**PROMPT**
Transcribe the whole listing without a single picture.
··········
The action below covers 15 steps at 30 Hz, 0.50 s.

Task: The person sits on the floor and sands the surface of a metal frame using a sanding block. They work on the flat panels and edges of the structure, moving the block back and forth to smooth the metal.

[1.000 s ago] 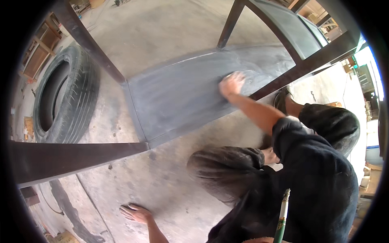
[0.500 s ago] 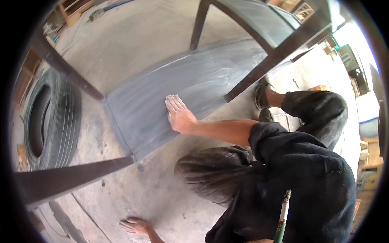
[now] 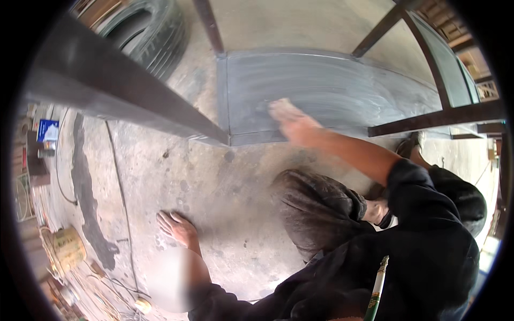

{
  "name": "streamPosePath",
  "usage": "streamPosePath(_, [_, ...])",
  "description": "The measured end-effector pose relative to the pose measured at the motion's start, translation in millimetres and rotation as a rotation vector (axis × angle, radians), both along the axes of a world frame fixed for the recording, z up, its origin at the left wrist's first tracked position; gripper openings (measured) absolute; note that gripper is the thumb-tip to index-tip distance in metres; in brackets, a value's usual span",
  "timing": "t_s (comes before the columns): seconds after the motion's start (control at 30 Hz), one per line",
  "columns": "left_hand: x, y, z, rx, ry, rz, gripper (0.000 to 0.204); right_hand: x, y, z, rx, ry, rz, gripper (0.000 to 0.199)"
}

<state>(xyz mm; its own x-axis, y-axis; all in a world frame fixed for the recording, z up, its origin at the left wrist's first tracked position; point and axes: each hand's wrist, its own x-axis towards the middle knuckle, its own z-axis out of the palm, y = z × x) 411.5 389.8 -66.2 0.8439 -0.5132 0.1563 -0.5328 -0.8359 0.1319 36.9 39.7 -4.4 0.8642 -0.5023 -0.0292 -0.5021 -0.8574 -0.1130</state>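
My right hand (image 3: pixel 295 123) lies over a grey dusty panel (image 3: pixel 342 80) set low inside a dark metal frame. Its fingers, somewhat blurred, press a small pale sheet (image 3: pixel 279 108) flat against the panel; what the sheet is made of I cannot make out. Pale streaks and curved rub marks cover the surface. My left hand (image 3: pixel 178 227) rests palm down on the concrete floor (image 3: pixel 235 214), fingers spread and holding nothing. Between the hands is my bent knee in dark, dusty trousers (image 3: pixel 316 208).
Dark frame legs (image 3: pixel 144 88) rise around the panel. A tyre (image 3: pixel 160 40) lies beyond it at upper left. A cable (image 3: pixel 122 198) crosses the floor; a tan bucket (image 3: pixel 67 249) stands far left. A cigarette (image 3: pixel 377 286) juts up from the lower edge.
The view has swung left, so the panel and tyre sit higher in it. My right hand remains on the panel, blurred by motion. My left hand still lies on the floor.
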Motion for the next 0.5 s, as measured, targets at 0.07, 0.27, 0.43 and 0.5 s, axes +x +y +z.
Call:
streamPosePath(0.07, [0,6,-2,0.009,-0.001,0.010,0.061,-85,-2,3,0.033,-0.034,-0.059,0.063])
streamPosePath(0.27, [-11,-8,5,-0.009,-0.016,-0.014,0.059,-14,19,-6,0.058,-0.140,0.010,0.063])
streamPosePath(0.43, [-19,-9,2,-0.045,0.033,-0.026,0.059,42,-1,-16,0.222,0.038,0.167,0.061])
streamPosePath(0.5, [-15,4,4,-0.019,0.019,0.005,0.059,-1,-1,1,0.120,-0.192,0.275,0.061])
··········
**THE ANSWER**
The action below covers 15 steps at 30 Hz, 0.50 s.

Task: The person sits on the floor and sands the surface of a metal frame using a sanding block. They work on the flat panels and edges of the structure, moving the block back and forth to smooth the metal.

[1.000 s ago] 
[0.500 s ago] 
[now] 

{
  "name": "streamPosePath",
  "usage": "streamPosePath(_, [_, ...])",
  "description": "The measured end-effector pose relative to the pose measured at the motion's start, translation in millimetres and rotation as a rotation vector (axis × angle, radians), both along the axes of a world frame fixed for the recording, z up, its origin at the left wrist's first tracked position; gripper openings (measured) absolute; note that gripper is the thumb-tip to index-tip distance in metres; in brackets, a value's usual span",
  "timing": "t_s (comes before the columns): seconds after the motion's start (control at 30 Hz), one per line",
  "columns": "left_hand: x, y, z, rx, ry, rz, gripper (0.000 to 0.204); right_hand: x, y, z, rx, ry, rz, gripper (0.000 to 0.199)"
}

<state>(xyz mm; its own x-axis, y-axis; all in a world frame fixed for the recording, z up, its origin at the left wrist's first tracked position; point and axes: each hand's wrist, its own x-axis towards the middle knuckle, its own z-axis out of the palm, y = z × x) 411.5 389.8 -66.2 0.8439 -0.5132 0.1563 -0.5328 -0.8359 0.1319 36.9 39.7 -4.4 0.8642 -0.5023 -0.0292 -0.5021 -0.8574 -0.1130</state>
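My right hand (image 3: pixel 295 123) lies over a grey dusty panel (image 3: pixel 342 80) set low inside a dark metal frame. Its fingers, somewhat blurred, press a small pale sheet (image 3: pixel 279 108) flat against the panel; what the sheet is made of I cannot make out. Pale streaks and curved rub marks cover the surface. My left hand (image 3: pixel 178 227) rests palm down on the concrete floor (image 3: pixel 235 214), fingers spread and holding nothing. Between the hands is my bent knee in dark, dusty trousers (image 3: pixel 316 208).
Dark frame legs (image 3: pixel 144 88) rise around the panel. A tyre (image 3: pixel 160 40) lies beyond it at upper left. A cable (image 3: pixel 122 198) crosses the floor; a tan bucket (image 3: pixel 67 249) stands far left. A cigarette (image 3: pixel 377 286) juts up from the lower edge.
The view has swung left, so the panel and tyre sit higher in it. My right hand remains on the panel, blurred by motion. My left hand still lies on the floor.
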Motion for the next 0.5 s, as measured, targets at 0.07, 0.27, 0.43 and 0.5 s, axes +x +y +z.
Call:
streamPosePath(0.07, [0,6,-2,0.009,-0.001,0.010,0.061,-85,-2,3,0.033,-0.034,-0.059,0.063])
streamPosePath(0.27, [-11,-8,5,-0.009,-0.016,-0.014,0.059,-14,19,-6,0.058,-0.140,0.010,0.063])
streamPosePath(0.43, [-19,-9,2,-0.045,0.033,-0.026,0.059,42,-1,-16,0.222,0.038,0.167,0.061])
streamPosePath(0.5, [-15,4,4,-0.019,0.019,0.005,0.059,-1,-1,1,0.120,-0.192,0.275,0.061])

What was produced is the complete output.